--- What needs to be done ---
What lines in the records below include the word "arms"? Return each one.

--- Stored entries ---
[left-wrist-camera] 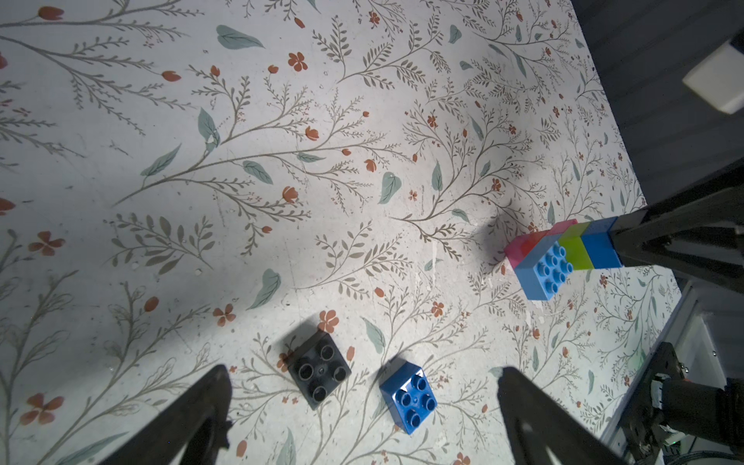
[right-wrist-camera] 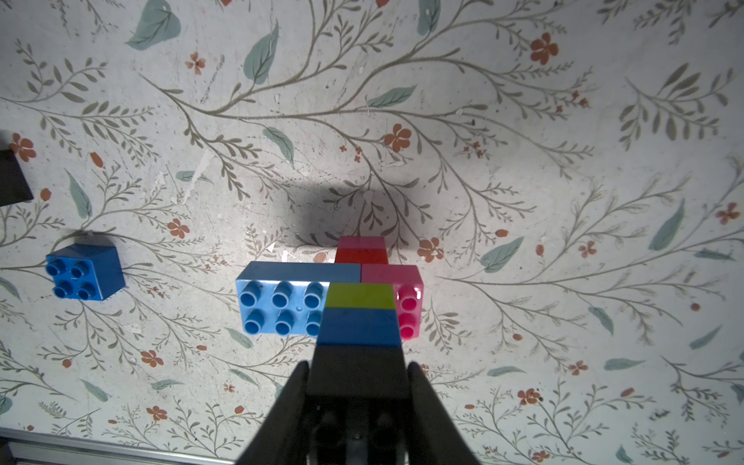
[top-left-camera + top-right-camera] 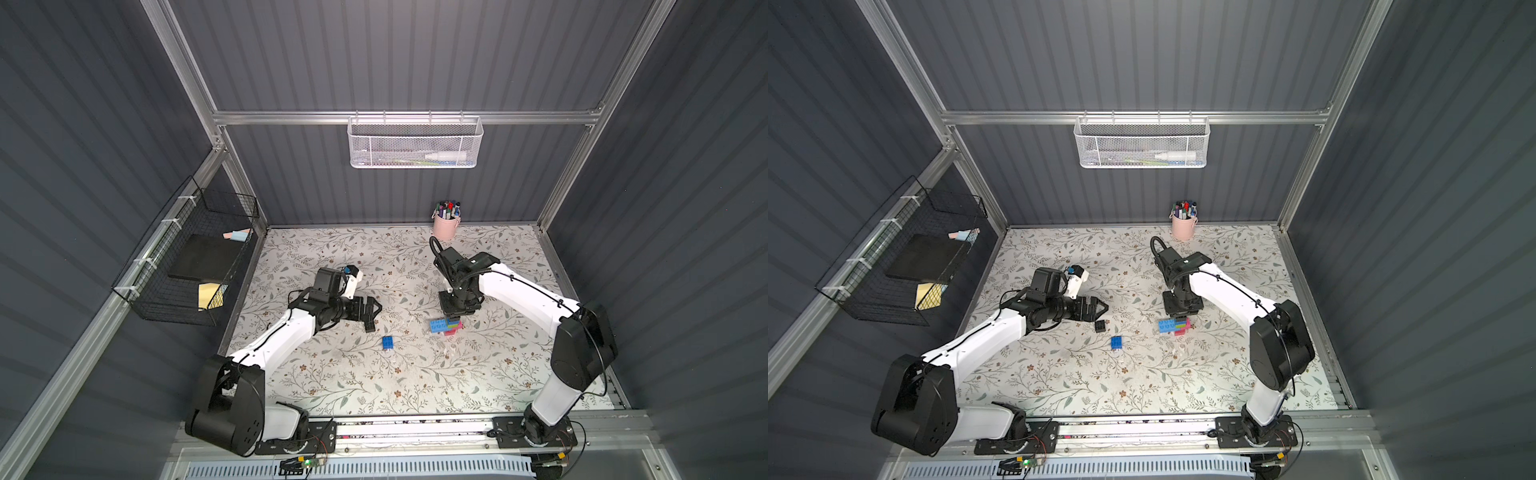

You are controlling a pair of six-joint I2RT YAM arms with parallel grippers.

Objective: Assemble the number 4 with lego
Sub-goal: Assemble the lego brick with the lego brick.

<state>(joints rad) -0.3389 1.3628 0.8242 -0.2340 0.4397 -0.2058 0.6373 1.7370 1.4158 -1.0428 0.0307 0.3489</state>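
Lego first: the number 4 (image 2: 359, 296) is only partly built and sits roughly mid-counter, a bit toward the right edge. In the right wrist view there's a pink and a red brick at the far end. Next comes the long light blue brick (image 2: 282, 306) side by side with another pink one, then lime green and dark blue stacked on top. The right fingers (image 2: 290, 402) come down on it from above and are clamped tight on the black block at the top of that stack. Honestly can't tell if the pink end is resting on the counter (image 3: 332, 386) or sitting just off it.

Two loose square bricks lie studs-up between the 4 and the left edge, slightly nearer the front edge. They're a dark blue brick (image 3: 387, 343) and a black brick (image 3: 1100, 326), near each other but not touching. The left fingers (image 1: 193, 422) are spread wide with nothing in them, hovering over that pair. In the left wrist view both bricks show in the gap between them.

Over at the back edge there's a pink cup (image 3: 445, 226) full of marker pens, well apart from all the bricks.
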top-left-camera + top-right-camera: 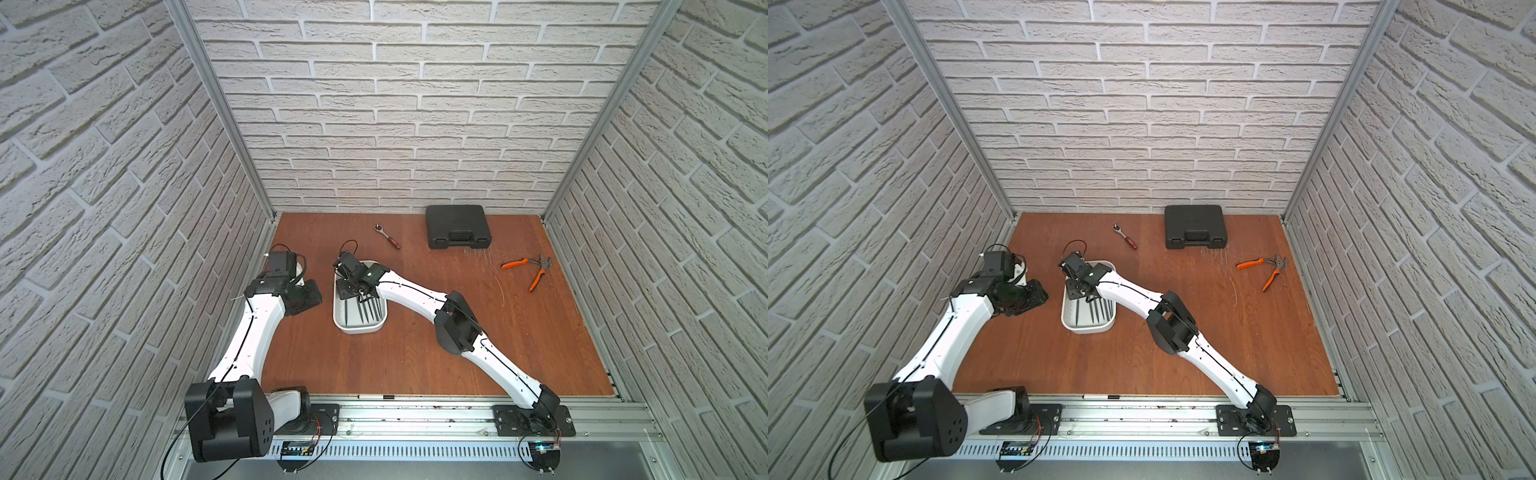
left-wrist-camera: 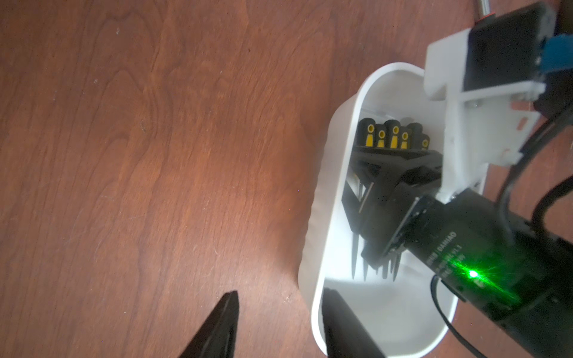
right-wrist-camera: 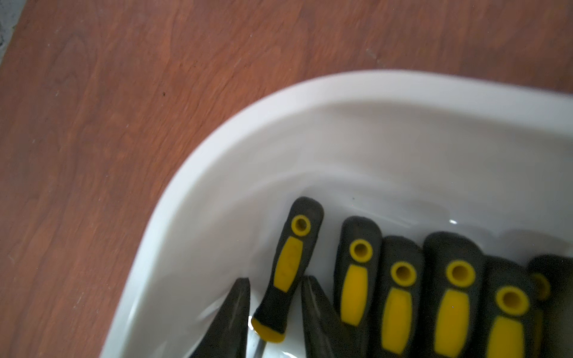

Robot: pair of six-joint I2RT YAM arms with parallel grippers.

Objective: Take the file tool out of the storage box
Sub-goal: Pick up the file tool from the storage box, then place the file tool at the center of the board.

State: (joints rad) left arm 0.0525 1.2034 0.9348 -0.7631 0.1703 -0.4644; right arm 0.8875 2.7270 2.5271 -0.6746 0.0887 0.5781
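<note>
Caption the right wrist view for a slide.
Right gripper straddles the end file's handle inside the white storage box.

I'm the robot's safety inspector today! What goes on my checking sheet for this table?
Surface: brown wooden table.
Job's things: white storage box holds a row of black-and-yellow files; none out yet.
Clutter: ratchet, black tool case, orange pliers, all apart from the box.
Pincers: right pincer inside the box, fingers either side of one file handle; left pincer open beside the box, holding nothing.
Cables: black cable loops above the right wrist.
Surroundings: brick-pattern walls, metal rail in front.
</note>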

--- Task answer ---
You are controlling a pair of six-joint I2RT YAM arms with parallel grippers.
Robot: pair of six-joint I2RT YAM arms with parallel grippers.

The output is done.